Photos by Yuri Dojc.

1 Two notes on the use of names in the play: First, they are, as translator Ray Ellenwood notes, "rather cumbersome mouthfuls", some of which are nebulously suggestive in French, but still generally abstract. Second, they are here employed in that literary way where the characters often call each other by name in a way that never happens in normal conversation, especially in the frequent use of both first and last names. It's an affectation that simply has to be adjusted to.

2 Special praise should be given to Thomas Ryder Payne's sound design. The pre-show mixture of birdcalls and echo-y electroacoustic noise (the type that is generally used to signify madness) established both the tone and the location's remoteness. And throughout the play, microphones were used in interesting ways — adding some reverb-y echo at key moments, but also sometimes physically handled by the cast, subtly breaking the fourth wall.

3 The hockey stick is one of several innovations not in the original script added by director Seelig.

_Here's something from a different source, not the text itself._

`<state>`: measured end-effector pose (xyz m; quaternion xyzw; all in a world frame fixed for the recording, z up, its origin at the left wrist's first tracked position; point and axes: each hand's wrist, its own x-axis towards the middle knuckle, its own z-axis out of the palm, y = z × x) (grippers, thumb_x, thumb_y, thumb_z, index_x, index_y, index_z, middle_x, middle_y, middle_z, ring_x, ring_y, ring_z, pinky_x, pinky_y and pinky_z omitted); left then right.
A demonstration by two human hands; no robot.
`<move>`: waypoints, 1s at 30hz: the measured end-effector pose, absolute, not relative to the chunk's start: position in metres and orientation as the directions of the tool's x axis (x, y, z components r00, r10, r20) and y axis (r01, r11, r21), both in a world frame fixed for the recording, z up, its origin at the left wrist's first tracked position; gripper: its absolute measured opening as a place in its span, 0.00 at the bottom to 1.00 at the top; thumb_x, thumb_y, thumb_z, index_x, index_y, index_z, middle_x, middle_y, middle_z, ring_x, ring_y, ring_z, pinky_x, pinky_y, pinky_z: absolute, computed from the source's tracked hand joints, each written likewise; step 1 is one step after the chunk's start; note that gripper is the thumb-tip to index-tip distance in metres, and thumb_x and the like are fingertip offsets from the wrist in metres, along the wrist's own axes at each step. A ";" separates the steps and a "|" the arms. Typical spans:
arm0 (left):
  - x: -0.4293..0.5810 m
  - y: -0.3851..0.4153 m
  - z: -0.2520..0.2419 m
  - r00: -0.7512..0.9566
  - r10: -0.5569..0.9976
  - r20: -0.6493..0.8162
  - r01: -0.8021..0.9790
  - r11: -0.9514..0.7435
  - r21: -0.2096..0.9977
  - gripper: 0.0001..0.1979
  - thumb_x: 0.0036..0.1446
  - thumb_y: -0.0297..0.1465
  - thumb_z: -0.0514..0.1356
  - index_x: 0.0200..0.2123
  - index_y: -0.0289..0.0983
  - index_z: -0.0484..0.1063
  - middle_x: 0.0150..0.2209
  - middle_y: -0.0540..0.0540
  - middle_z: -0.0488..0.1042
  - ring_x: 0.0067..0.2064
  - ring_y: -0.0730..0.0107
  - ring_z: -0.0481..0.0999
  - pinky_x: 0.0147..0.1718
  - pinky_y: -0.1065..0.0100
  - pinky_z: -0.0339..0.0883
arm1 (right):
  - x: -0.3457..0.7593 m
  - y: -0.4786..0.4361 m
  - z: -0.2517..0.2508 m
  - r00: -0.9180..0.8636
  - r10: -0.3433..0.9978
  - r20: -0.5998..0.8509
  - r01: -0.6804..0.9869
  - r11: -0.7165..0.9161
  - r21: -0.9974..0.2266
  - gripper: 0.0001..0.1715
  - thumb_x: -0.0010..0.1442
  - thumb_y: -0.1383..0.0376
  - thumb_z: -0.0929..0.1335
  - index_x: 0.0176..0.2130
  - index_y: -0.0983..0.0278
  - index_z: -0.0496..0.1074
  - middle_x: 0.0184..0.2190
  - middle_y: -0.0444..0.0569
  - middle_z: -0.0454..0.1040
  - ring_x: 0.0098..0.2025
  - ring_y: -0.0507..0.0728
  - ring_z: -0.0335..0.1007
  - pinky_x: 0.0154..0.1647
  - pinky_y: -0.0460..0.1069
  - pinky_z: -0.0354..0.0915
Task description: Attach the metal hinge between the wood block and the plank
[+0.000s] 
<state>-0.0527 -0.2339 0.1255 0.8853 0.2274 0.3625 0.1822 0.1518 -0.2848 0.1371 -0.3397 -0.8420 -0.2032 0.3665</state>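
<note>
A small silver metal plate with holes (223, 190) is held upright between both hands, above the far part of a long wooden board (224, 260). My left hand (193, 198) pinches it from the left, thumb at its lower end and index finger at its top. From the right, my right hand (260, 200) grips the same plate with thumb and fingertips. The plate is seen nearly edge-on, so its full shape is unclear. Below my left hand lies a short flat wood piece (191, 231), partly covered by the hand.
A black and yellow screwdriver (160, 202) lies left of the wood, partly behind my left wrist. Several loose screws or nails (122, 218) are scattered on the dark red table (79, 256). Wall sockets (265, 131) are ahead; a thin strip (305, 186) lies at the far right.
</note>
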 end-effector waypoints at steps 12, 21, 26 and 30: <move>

A mirror that Mycroft originally employed in self-directed monologues has also been replaced here by a final miniature door, lowered from the ceiling, through which he now speaks as if peeking through a window to his own soul. All of these modifications are well-employed in the play's dynamic staging.

4 Though, obviously, you could give a Jesus-y reading to Mycroft's death. But that just doesn't seem to be the battle Gauvreau is fighting.

1 comment:

  1. Nice text, but La charge de l'orignal épormyable was written before L'Internationale situationniste was founded, and the movement who wrote Le refus global is named Les Automatistes.